What the task asks | Write all of the lines below out again, exactly as they stand.

Source material |
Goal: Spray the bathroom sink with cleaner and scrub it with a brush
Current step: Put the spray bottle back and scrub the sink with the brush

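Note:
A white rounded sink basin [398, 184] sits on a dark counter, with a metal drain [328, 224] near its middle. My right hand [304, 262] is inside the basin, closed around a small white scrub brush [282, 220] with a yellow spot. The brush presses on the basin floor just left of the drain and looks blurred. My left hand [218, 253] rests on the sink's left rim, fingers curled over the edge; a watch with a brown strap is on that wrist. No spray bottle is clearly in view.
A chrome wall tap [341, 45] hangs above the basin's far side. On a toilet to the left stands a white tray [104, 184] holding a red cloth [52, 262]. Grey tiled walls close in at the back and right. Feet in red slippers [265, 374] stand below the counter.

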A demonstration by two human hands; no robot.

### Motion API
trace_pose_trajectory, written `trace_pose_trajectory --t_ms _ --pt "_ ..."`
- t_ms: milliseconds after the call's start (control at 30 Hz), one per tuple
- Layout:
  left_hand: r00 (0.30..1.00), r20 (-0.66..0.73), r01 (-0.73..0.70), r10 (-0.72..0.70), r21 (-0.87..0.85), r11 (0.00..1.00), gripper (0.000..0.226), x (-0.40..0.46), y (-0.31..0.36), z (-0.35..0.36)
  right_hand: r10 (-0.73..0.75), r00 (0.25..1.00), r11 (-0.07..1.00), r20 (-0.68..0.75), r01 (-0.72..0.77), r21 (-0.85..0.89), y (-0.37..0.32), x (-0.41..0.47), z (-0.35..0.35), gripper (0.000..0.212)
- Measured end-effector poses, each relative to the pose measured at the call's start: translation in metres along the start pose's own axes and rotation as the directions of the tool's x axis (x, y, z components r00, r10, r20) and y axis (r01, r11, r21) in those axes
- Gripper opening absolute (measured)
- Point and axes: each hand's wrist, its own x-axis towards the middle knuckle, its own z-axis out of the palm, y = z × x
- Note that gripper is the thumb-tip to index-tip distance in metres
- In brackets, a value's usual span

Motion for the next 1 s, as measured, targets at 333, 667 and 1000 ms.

Task result |
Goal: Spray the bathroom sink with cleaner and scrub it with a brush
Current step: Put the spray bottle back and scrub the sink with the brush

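Note:
A white rounded sink basin [398, 184] sits on a dark counter, with a metal drain [328, 224] near its middle. My right hand [304, 262] is inside the basin, closed around a small white scrub brush [282, 220] with a yellow spot. The brush presses on the basin floor just left of the drain and looks blurred. My left hand [218, 253] rests on the sink's left rim, fingers curled over the edge; a watch with a brown strap is on that wrist. No spray bottle is clearly in view.
A chrome wall tap [341, 45] hangs above the basin's far side. On a toilet to the left stands a white tray [104, 184] holding a red cloth [52, 262]. Grey tiled walls close in at the back and right. Feet in red slippers [265, 374] stand below the counter.
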
A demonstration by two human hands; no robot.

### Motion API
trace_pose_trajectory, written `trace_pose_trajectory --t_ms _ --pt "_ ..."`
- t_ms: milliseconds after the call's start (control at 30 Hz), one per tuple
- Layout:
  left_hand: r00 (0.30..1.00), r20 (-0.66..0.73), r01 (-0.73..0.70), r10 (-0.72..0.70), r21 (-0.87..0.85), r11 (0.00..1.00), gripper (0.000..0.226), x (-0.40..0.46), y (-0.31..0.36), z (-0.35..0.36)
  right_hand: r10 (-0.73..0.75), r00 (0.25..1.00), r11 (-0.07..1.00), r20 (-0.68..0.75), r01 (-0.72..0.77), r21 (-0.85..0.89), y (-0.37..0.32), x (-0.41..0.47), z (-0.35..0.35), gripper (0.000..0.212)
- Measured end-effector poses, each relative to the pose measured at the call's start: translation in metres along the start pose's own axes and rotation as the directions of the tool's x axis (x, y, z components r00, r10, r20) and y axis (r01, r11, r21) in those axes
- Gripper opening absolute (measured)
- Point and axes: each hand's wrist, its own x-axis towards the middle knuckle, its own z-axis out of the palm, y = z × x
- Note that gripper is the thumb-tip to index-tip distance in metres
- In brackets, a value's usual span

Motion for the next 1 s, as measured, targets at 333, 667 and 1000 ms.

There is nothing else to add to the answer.